Multiple Imputation with High-dimensional Imputation Models

Repository hosting project high-dimensional imputation comparison.

Summary

Including a large number of predictors in the imputation model underlying a Multiple Imputation (MI) procedure is one of the most challenging tasks imputers face. A variety of high-dimensional MI techniques (MI-HD) can facilitate this task, but there has been limited research on their relative performance. In this study, we investigate a wide range of extant MI-HD techniques that can handle a large number of predictors in the imputation model and general missing data patterns.
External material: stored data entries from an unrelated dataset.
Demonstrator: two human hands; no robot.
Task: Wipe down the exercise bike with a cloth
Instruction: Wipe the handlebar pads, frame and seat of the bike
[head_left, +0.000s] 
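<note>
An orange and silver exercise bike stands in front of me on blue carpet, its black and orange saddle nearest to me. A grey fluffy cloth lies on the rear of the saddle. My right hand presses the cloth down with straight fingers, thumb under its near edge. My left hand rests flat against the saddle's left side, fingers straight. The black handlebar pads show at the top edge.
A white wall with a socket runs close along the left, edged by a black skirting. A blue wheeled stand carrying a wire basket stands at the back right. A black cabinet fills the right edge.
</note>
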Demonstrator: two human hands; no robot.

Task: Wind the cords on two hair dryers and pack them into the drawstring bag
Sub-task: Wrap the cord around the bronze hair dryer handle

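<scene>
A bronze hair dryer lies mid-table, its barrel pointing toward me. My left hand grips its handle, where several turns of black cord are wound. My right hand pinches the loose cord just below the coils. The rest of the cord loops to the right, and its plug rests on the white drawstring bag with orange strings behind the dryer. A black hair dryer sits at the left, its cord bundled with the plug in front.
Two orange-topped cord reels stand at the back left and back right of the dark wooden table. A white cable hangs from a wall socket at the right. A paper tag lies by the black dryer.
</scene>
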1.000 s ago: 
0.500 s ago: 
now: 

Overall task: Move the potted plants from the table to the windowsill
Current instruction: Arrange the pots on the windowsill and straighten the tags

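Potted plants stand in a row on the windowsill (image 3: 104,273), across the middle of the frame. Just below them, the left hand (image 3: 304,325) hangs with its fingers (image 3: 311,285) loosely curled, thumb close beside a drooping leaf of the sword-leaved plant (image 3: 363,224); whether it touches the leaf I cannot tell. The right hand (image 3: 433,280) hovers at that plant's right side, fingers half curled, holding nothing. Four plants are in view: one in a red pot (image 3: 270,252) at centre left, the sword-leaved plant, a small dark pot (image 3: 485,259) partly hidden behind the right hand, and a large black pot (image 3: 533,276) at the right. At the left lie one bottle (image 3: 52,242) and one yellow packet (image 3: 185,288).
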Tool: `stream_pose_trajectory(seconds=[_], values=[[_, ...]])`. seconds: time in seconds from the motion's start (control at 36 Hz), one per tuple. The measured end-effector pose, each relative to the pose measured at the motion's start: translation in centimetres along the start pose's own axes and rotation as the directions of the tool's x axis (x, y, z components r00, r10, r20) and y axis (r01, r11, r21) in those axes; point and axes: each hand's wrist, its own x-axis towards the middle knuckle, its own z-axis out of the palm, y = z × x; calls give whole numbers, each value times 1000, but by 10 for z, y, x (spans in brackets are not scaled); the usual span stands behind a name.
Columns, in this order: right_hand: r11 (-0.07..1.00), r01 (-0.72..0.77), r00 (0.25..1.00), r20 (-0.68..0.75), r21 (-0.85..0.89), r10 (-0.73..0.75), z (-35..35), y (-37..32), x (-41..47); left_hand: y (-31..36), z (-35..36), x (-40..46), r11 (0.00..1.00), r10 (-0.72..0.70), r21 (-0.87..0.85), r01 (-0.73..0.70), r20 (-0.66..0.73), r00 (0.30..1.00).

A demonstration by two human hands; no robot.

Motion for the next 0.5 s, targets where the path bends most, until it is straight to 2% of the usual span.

We assess the relative performance of seven MI-HD methods with a Monte Carlo simulation study and a resampling study based on real survey data. The performance of the methods is defined by the degree to which they facilitate unbiased and confidence-valid estimates of the parameters of complete data analysis models.

We find that using regularized regression to select the predictors used in the MI model and using principal component analysis to reduce the dimensionality of auxiliary data produce the best results.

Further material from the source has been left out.